BEGIN GIVEN RECORDS
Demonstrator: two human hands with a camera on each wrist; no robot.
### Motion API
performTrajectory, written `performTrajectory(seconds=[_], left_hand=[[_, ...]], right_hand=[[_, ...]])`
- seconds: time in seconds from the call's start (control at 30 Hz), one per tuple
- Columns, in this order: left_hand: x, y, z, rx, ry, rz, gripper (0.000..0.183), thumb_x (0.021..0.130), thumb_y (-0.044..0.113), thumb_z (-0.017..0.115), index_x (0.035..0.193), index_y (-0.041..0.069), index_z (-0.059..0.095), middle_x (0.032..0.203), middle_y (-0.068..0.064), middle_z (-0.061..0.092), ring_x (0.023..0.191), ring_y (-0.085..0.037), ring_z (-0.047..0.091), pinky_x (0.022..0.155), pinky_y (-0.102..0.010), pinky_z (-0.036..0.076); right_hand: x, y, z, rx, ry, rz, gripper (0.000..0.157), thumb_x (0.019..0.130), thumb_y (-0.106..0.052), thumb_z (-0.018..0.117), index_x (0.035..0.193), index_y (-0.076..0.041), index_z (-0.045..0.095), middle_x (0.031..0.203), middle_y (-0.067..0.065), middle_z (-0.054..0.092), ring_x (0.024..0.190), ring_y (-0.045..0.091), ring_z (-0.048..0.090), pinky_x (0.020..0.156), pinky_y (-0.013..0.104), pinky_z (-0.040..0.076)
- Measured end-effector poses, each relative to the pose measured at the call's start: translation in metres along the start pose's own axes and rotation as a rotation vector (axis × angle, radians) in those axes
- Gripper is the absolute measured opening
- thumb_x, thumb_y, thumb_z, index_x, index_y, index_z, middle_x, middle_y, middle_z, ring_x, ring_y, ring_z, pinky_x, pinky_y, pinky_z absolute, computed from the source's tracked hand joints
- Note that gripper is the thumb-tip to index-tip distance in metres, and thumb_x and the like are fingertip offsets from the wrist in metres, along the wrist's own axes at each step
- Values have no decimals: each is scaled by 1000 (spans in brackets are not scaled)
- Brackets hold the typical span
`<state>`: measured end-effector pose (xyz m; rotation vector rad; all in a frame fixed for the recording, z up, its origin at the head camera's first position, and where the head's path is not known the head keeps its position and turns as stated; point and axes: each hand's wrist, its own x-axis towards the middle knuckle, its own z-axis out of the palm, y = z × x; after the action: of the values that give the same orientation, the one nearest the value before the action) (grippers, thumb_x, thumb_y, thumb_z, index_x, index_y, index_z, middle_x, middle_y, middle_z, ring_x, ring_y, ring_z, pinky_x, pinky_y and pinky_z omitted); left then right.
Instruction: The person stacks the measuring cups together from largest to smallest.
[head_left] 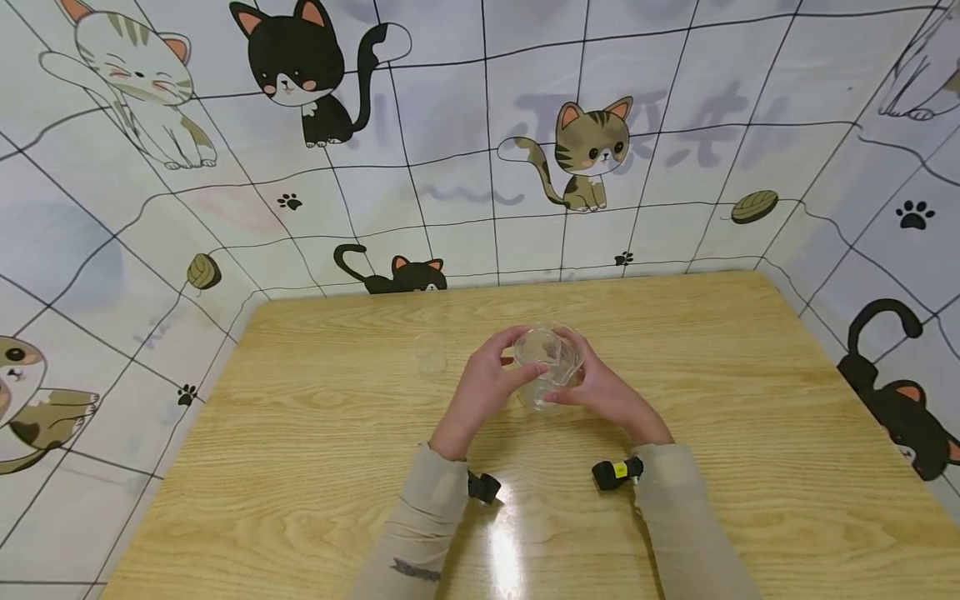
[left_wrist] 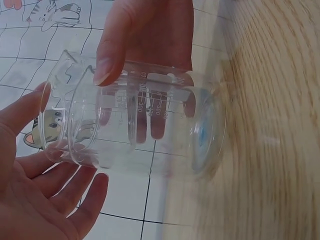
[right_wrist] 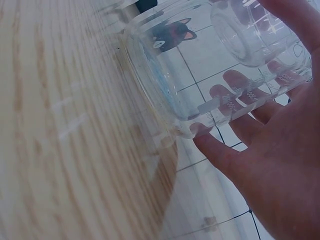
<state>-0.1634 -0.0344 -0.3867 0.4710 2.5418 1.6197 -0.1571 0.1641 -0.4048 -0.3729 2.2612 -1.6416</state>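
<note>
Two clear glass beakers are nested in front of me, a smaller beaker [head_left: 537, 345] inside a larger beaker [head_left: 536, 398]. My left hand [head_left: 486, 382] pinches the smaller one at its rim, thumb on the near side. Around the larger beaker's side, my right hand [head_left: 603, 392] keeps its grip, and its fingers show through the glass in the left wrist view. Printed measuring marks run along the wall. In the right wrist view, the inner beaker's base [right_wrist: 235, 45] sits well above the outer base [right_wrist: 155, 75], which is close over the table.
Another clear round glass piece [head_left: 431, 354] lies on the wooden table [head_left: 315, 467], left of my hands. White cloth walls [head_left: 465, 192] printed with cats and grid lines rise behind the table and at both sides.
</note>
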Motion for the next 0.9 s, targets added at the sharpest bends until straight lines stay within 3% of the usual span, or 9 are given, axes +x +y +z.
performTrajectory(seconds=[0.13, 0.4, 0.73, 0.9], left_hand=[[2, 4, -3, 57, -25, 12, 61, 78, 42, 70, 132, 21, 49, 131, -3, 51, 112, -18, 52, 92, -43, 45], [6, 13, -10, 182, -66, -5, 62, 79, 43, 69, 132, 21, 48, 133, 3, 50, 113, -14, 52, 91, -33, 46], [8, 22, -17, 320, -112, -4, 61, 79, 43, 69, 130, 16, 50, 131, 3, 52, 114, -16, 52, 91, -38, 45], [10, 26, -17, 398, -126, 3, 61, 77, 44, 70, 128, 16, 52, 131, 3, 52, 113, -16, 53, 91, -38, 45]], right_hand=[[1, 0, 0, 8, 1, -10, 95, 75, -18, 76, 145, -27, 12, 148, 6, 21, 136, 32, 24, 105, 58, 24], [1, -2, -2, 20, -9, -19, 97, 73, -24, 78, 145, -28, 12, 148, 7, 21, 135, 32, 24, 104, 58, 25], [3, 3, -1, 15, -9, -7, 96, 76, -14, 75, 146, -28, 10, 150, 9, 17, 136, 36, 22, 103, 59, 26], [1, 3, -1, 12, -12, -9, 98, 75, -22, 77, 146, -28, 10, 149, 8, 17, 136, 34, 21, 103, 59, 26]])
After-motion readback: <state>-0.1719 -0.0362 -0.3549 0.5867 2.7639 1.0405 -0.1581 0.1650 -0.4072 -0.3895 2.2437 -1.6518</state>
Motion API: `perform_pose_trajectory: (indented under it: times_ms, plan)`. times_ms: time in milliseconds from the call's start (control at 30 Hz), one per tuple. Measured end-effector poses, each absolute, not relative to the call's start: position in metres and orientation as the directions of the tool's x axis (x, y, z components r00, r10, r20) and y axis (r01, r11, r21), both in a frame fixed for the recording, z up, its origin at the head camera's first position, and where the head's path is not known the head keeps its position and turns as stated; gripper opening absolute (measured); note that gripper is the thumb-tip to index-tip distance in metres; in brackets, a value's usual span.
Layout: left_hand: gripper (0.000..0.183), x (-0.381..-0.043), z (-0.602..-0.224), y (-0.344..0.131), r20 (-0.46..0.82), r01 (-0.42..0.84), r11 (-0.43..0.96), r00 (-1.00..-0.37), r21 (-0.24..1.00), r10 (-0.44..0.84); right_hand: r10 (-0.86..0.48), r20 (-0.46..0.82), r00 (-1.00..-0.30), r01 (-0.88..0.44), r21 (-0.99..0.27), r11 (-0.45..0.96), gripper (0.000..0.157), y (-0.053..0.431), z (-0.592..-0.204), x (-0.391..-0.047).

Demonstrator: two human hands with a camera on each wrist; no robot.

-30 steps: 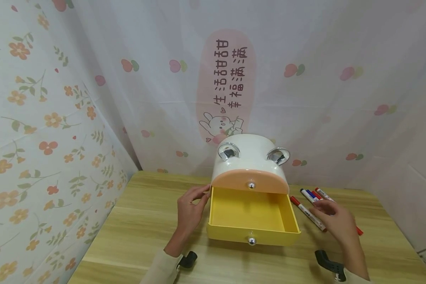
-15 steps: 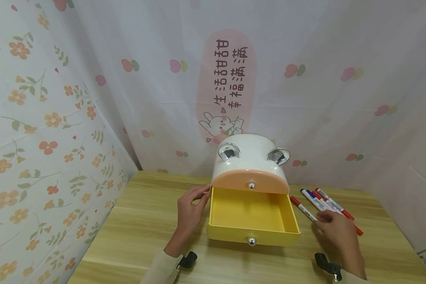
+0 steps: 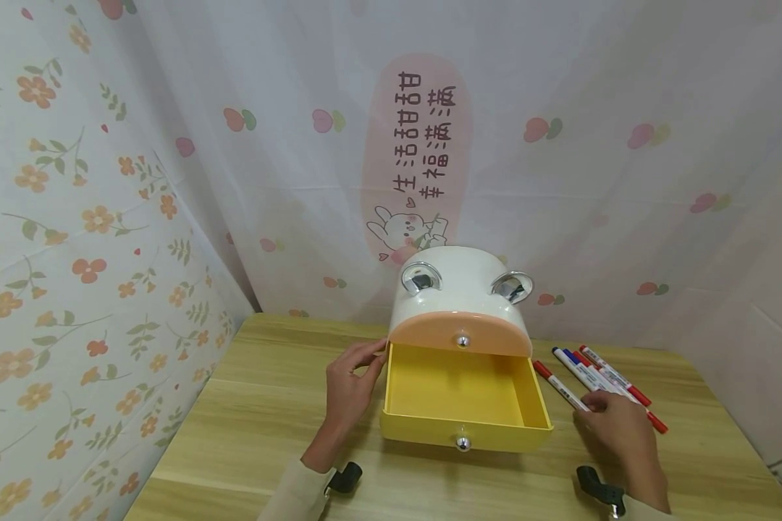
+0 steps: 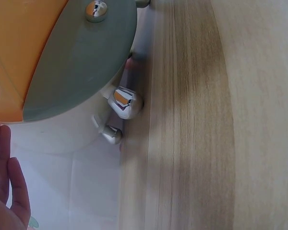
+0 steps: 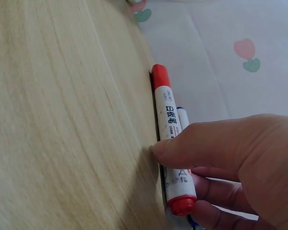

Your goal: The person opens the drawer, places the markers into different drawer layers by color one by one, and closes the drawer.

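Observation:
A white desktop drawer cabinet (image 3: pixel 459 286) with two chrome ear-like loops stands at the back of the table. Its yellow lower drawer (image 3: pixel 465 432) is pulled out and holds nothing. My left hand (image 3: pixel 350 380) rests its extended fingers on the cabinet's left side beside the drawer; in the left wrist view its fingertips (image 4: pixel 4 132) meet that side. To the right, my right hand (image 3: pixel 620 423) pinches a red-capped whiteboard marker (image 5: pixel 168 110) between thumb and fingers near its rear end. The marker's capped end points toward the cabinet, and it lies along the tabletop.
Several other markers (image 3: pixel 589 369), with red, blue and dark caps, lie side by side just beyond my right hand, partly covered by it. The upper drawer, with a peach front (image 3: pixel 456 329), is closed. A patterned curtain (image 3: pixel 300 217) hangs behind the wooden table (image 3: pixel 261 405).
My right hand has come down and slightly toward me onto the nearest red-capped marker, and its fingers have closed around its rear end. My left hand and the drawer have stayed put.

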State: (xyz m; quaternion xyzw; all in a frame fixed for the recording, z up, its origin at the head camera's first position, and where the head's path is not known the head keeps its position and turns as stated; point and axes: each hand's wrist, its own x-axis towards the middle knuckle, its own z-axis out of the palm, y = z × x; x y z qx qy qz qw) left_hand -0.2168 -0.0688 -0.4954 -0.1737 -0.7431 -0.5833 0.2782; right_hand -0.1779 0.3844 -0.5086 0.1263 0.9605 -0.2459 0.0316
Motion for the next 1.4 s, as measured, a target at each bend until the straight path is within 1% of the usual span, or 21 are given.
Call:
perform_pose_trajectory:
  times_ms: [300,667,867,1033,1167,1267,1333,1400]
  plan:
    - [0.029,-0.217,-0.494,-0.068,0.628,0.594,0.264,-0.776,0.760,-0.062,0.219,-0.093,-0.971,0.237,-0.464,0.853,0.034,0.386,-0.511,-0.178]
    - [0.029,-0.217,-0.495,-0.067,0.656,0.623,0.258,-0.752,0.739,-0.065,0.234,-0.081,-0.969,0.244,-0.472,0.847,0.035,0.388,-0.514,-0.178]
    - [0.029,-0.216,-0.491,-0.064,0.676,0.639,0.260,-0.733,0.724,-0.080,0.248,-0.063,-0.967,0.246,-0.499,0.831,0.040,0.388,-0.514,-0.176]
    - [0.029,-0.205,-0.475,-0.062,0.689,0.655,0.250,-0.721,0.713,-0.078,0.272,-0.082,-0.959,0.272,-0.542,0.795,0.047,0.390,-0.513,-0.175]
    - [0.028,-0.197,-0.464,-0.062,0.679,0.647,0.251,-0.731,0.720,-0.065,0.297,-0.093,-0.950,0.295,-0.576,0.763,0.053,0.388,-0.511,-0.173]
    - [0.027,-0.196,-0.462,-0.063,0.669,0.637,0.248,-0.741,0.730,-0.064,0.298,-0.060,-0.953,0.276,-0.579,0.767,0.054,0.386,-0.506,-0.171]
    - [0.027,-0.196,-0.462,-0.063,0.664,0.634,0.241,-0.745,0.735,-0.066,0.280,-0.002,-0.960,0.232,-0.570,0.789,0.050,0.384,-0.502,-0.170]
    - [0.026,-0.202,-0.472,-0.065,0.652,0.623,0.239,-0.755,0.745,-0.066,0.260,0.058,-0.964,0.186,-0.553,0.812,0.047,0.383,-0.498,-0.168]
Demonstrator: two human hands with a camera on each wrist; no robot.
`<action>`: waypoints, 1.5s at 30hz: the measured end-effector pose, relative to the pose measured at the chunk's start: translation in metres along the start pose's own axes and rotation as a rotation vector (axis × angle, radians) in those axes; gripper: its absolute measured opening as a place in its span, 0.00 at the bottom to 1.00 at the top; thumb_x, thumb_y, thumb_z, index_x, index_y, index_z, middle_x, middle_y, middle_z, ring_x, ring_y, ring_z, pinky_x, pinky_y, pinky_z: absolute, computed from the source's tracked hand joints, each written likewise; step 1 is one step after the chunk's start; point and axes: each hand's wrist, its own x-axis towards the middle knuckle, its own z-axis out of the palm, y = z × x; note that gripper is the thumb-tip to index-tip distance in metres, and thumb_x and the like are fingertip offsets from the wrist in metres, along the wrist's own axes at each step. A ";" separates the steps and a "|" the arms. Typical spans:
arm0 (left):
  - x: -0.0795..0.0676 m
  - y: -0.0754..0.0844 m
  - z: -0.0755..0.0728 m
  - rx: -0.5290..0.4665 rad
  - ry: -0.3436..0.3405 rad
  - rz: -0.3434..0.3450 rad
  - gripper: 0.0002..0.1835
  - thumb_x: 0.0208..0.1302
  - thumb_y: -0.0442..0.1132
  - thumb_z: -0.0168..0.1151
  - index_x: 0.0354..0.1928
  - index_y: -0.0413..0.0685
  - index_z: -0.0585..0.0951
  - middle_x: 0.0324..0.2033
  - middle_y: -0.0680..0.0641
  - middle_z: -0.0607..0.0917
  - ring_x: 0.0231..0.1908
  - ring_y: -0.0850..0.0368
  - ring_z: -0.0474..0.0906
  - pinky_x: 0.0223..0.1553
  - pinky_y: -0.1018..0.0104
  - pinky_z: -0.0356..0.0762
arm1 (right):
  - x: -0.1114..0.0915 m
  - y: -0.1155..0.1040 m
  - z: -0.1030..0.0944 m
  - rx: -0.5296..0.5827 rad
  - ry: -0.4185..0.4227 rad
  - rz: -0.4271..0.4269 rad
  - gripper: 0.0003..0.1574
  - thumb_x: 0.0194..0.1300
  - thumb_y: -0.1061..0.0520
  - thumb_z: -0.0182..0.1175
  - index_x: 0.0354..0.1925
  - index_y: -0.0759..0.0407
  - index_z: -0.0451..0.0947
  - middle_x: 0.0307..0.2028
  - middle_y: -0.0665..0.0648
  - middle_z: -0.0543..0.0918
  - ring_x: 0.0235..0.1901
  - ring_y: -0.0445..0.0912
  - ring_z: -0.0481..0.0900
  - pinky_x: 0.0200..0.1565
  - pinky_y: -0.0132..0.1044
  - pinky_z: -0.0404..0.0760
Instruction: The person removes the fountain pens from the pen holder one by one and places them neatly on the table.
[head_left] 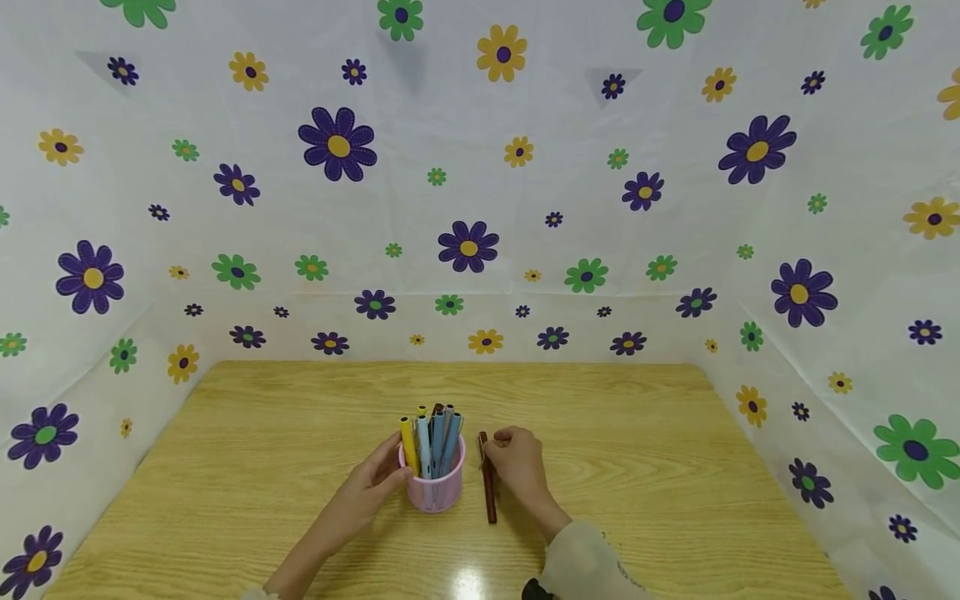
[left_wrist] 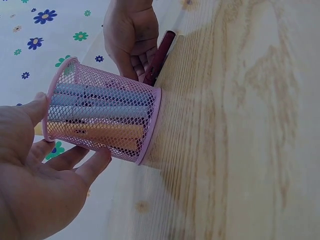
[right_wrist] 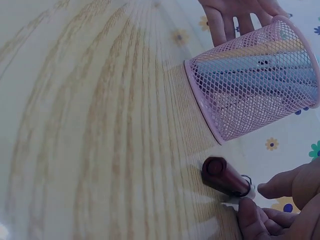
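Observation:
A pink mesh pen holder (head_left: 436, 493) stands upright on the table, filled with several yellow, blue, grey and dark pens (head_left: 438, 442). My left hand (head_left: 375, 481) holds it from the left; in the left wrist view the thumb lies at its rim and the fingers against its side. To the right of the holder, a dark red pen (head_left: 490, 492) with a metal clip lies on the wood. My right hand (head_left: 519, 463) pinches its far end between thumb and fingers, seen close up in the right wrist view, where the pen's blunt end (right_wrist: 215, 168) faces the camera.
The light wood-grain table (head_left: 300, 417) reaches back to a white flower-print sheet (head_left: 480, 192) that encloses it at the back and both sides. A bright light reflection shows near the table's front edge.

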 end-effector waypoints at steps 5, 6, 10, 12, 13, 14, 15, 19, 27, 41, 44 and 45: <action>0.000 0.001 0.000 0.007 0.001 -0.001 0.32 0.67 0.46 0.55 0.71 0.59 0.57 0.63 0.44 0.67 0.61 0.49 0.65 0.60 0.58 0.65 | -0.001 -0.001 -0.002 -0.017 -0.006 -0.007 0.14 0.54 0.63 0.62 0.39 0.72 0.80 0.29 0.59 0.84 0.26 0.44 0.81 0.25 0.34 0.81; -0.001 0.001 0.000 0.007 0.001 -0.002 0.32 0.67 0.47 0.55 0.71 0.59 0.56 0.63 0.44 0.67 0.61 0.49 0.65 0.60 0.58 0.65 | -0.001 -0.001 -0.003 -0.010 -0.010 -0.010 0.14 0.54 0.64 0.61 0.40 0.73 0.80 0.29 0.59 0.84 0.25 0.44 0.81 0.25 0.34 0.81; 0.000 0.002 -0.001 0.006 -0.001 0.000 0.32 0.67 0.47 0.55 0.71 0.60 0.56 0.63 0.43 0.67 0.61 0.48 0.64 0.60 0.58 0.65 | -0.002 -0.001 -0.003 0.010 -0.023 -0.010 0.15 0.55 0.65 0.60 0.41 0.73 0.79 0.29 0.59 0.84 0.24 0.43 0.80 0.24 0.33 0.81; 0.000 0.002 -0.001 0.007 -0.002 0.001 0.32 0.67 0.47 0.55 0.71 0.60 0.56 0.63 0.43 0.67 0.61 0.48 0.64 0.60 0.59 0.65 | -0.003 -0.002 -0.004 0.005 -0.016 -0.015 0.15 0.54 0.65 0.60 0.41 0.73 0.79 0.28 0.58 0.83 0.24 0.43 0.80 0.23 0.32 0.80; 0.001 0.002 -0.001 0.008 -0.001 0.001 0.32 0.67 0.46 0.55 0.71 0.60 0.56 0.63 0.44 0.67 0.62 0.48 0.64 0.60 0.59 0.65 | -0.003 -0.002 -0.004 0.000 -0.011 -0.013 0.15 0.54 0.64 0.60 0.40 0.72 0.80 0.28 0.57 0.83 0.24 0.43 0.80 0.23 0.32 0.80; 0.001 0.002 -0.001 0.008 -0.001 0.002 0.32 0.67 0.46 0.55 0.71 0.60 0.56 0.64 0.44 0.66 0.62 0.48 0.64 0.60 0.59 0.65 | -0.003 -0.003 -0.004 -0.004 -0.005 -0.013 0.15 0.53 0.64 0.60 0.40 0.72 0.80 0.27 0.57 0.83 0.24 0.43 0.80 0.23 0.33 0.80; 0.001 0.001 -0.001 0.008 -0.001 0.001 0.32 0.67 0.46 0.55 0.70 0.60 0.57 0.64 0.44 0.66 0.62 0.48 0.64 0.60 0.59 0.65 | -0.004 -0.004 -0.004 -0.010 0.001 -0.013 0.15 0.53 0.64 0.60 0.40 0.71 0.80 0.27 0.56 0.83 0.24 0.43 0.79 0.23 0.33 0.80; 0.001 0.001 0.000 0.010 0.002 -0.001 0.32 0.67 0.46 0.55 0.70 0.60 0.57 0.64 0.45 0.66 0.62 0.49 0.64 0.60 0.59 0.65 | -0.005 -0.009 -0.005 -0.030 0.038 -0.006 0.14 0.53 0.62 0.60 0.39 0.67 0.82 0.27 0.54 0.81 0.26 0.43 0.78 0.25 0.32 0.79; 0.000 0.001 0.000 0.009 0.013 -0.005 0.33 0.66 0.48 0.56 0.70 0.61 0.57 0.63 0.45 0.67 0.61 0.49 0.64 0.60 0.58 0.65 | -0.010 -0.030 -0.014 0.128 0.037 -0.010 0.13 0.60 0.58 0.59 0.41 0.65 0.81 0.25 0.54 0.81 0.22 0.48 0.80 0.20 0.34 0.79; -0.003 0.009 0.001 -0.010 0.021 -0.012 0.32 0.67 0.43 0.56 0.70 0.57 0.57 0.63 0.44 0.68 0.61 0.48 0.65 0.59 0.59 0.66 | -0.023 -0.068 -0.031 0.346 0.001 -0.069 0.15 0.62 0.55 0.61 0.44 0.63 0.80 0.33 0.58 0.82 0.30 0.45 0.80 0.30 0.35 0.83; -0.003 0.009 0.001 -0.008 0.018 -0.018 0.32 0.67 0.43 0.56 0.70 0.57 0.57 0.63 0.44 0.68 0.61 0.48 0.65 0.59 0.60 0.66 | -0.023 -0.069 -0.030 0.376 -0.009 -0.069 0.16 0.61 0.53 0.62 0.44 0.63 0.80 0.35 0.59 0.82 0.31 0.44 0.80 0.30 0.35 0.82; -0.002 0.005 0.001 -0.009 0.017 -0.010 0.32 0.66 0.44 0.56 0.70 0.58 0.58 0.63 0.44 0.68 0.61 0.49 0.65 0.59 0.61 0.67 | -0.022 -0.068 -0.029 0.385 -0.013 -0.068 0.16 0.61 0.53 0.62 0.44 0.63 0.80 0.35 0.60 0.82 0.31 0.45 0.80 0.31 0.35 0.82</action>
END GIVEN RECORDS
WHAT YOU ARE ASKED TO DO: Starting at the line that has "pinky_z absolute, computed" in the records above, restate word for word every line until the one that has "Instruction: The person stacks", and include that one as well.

OUTPUT BELOW:
- thumb_x, thumb_y, thumb_z, index_x, index_y, index_z, middle_x, middle_y, middle_z, ring_x, ring_y, ring_z, pinky_x, pinky_y, pinky_z absolute, computed from the source's tracked hand joints
- Note that gripper is the thumb-tip to index-tip distance in metres, and thumb_x and the like are fingertip offsets from the wrist in metres, along the wrist's own axes at each step
- Values have no decimals: each is scaled by 1000 (spans in brackets are not scaled)
- Brackets hold the typical span
`<state>`: measured end-effector pose (xyz m; rotation vector rad; all in a frame fixed for the recording, z up, its origin at the head camera's first position, and where the head's path is not known the head keeps its position and turns as stated; point and axes: each hand's wrist, its own x-axis towards the middle knuckle, its own z-axis out of the palm, y = z × x; after the action: of the values that give the same orientation, the one nearest the value before the action) (grippers, thumb_x, thumb_y, thumb_z, index_x, index_y, index_z, middle_x, middle_y, middle_z, ring_x, ring_y, ring_z, pinky_x, pinky_y and pinky_z omitted); left then right.
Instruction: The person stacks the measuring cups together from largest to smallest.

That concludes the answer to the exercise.